● What to produce: Please reproduce the listing verbatim, without its images.

── Dataset excerpt ──

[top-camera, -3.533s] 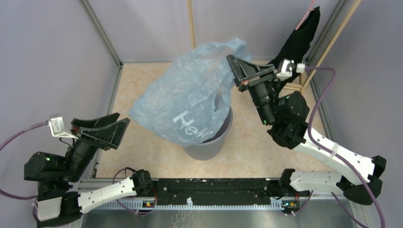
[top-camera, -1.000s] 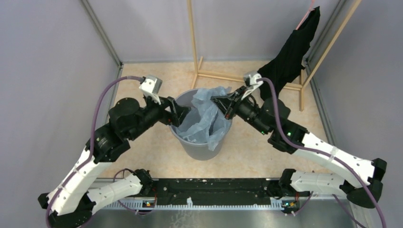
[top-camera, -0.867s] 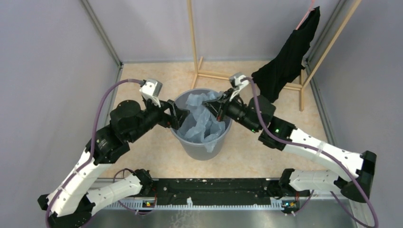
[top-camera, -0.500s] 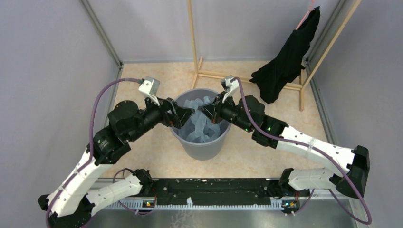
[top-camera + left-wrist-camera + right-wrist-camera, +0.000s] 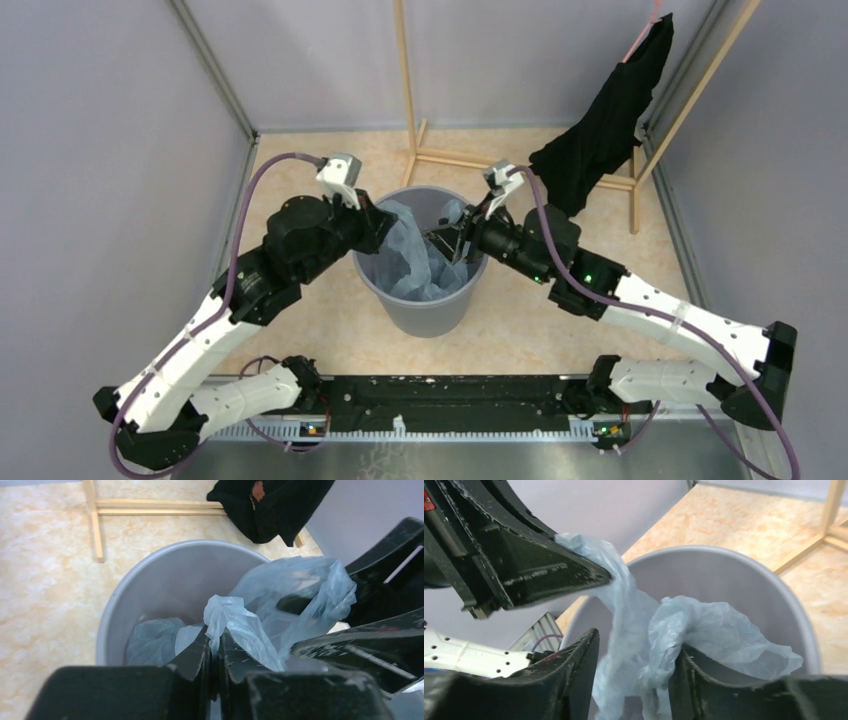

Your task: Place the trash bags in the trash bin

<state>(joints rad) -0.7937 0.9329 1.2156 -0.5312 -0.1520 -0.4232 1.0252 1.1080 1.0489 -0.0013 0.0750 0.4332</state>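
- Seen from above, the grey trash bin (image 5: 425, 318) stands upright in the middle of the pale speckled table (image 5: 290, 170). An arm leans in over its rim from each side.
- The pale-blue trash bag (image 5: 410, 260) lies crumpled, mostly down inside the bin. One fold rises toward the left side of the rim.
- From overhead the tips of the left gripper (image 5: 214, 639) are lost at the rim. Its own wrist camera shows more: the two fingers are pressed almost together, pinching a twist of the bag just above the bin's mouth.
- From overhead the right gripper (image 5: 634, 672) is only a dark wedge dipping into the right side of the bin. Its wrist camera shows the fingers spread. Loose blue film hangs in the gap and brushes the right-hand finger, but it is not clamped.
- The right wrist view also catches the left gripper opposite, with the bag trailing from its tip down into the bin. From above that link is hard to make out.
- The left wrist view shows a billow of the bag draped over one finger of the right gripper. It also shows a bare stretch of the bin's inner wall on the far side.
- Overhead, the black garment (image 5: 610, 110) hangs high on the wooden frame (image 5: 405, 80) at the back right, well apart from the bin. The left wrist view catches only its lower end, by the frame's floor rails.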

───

● Answer box:
[top-camera, -3.533s] 
[top-camera, -1.000s] 
[top-camera, -0.867s] 
[top-camera, -0.500s] 
[top-camera + left-wrist-camera + right-wrist-camera, +0.000s] 

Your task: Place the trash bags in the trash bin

<state>(joints rad) -0.7937 0.9329 1.2156 -0.5312 -0.1520 -0.4232 1.0252 1.1080 1.0489 -0.0013 0.0750 0.4332</state>
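- Seen from above, the grey trash bin (image 5: 425, 318) stands upright in the middle of the pale speckled table (image 5: 290, 170). An arm leans in over its rim from each side.
- The pale-blue trash bag (image 5: 410, 260) lies crumpled, mostly down inside the bin. One fold rises toward the left side of the rim.
- From overhead the tips of the left gripper (image 5: 214, 639) are lost at the rim. Its own wrist camera shows more: the two fingers are pressed almost together, pinching a twist of the bag just above the bin's mouth.
- From overhead the right gripper (image 5: 634, 672) is only a dark wedge dipping into the right side of the bin. Its wrist camera shows the fingers spread. Loose blue film hangs in the gap and brushes the right-hand finger, but it is not clamped.
- The right wrist view also catches the left gripper opposite, with the bag trailing from its tip down into the bin. From above that link is hard to make out.
- The left wrist view shows a billow of the bag draped over one finger of the right gripper. It also shows a bare stretch of the bin's inner wall on the far side.
- Overhead, the black garment (image 5: 610, 110) hangs high on the wooden frame (image 5: 405, 80) at the back right, well apart from the bin. The left wrist view catches only its lower end, by the frame's floor rails.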

Nothing remains to be done, and the exercise is complete.